A protocol is a set of rules, that people agree to, which determines how two entities can talk to each other.
For the web, the protocol gives rules about how a client and a server talk to each other. The client is the web browser and the server is the web server.
The protocol used on the web is called Hypertext Transfer Protocol which is abbreviated as HTTP. When you look in your browser, almost all the urls that you use start with http. That indicates that when the page is requested, the protocol to be used to talk to the server is this Hypertext Transfer Protocol. It's a very simple protocol, and only has two main messages. One of those messages is GET. The client can send a message to the server which says GET followed by the name of the object you want to get, GET <object>. That's all the client does. The python code for get_page:
def get_page(url): try: import urllib return urllib.urlopen(url).read() except: return ""
calls a library function urllib.urlopen(url) which actually does this.
After the client sends the message, the server will receive it.
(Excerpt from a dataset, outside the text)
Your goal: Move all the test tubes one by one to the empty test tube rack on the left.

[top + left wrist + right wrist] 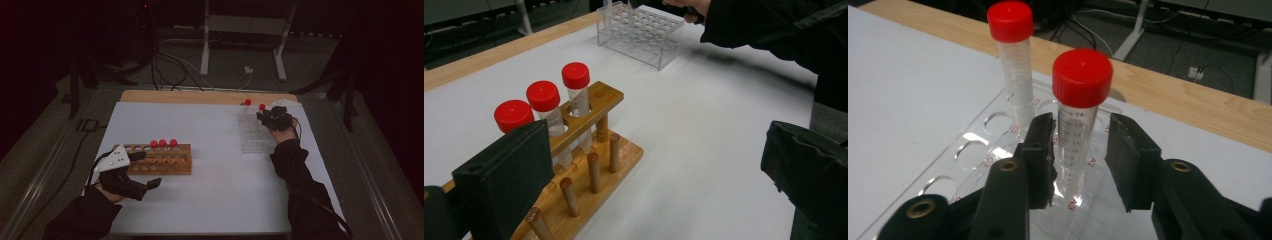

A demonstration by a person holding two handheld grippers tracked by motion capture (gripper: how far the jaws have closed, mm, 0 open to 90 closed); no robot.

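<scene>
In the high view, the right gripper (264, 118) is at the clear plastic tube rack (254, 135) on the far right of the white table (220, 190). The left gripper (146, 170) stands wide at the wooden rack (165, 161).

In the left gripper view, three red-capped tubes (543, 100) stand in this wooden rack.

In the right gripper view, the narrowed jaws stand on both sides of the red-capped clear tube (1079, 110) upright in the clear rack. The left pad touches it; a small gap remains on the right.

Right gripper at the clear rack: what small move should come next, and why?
Probably close the right gripper fully on the nearer red-capped tube. That tube stands in the clear rack between the jaws, the left pad about touching it, a gap showing at the right pad.
</scene>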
The server runs some code on it, finds the file that was requested, perhaps runs some more code, and then sends back a response with the contents of the requested <object>. That's the whole protocol.
If you click on a link in your browser, your web browser works out which url you are requesting and sends a GET message to the correct web server specified by that url. When it gets a response, it processes and then renders it.
If you'd like to learn more about what the server does, take the Web App course, CS253 Web Application Engineering and if you're interesting in how a web browser works, take the course CS262:Programming Languages.
Hopefully you understand at a high level what a web browser does when requesting data over the Internet. There is nothing magic about it. The process is all about sending messages across the Internet and receiving responses which are text. That text is processed by a browser, or even by the web crawler you've programmed.
The search engine so far works but it isn't fast or smart. In unit 5, you'll look at how to make the search engine scale and respond to queries faster. In unit 6, you'll learn how to find the best response to a query, that is, to respond with the best page rather than all the pages.